El País.com, 21 de septiembre de 2018
El nacionalismo vasco recicló la munición identitaria y discursiva del foralismo
tradicionalista para, sin dejar de defender los ancestrales privilegios conservados por sus
élites, construir un movimiento reivindicativo de corte popular y antiliberal, que
encontró en las heridas de las crisis decimonónicas y las fracturas sociales de la
revolución industrial los materiales complementarios y la ventana de oportunidad para
instalarse en la sociedad vasca como un actor político con proyección hegemónica
secular. Desde la revelación fundacional sabiniana del día de Pascua de 1882, ha pasado
un siglo largo en el que el PNV ha logrado mantener el movimiento a flote. Ha sabido
manejar el timón, conjugando, según la coyuntura, sus dos almas (pragmática o radical),
pero sin romper, a pesar de que la violencia de la guerra civil y del franquismo, por un
lado, y la de ETA, por el otro, estuvieran a punto de dar al traste con la hoja de ruta de
su singladura histórica.

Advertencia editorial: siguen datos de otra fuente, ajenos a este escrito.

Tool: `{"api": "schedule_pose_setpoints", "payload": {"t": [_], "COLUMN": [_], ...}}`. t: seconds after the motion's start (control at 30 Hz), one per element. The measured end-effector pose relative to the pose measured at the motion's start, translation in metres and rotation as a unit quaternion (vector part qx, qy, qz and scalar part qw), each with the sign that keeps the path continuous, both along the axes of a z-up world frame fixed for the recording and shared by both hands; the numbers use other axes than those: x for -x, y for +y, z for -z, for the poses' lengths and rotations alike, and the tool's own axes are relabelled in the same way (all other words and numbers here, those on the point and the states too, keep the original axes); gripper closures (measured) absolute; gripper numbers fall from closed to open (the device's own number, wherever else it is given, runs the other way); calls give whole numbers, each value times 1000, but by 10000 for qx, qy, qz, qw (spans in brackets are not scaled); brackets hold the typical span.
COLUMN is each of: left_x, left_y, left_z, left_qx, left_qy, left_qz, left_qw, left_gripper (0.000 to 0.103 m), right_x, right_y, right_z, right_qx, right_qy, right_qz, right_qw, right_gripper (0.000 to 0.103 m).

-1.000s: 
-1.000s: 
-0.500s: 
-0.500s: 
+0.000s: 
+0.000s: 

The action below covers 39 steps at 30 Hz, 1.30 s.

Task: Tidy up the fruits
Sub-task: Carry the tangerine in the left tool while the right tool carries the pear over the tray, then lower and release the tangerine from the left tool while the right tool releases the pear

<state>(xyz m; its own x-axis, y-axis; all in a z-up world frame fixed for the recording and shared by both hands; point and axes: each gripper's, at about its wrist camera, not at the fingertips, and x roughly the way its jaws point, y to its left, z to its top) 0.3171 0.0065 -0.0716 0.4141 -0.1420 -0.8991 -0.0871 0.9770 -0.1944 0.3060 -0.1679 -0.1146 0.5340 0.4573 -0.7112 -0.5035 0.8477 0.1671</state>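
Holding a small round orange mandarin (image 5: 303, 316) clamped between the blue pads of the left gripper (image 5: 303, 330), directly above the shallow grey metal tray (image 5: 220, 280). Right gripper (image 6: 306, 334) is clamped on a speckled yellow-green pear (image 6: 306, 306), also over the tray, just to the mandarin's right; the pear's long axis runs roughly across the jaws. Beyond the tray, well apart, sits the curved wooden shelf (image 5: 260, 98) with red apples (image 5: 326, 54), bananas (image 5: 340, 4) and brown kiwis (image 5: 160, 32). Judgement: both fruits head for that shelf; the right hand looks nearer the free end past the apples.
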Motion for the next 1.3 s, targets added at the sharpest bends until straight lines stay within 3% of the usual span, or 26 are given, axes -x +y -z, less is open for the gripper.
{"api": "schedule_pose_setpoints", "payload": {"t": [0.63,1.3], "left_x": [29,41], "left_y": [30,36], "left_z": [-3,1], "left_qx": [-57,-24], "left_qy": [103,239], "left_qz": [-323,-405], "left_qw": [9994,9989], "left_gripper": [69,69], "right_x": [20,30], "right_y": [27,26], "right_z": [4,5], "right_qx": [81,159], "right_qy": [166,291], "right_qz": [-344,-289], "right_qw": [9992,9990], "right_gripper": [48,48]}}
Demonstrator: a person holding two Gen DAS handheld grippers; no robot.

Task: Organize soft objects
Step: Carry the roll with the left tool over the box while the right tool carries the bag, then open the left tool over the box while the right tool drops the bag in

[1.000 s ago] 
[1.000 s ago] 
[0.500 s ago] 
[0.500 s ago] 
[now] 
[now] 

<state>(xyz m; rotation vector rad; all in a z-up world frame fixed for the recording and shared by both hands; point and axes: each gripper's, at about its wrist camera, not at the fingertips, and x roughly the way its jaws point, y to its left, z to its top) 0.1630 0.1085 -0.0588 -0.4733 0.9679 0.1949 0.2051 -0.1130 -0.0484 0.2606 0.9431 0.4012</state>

Sin embargo, sus éxitos han sido mayores cuando ha hecho una
interpretación abierta e integradora de la sociedad vasca, cuando su alma pragmática ha
hecho del interclasismo, la transversalidad/dualidad identitaria y el pacto, hacia dentro y
con los poderes del Estado, los pilares de una hegemonía asentada sobre la política del
acomodo, que no es otra que la del autogobierno, siempre con el horizonte de la plena
reintegración foral en su imaginario.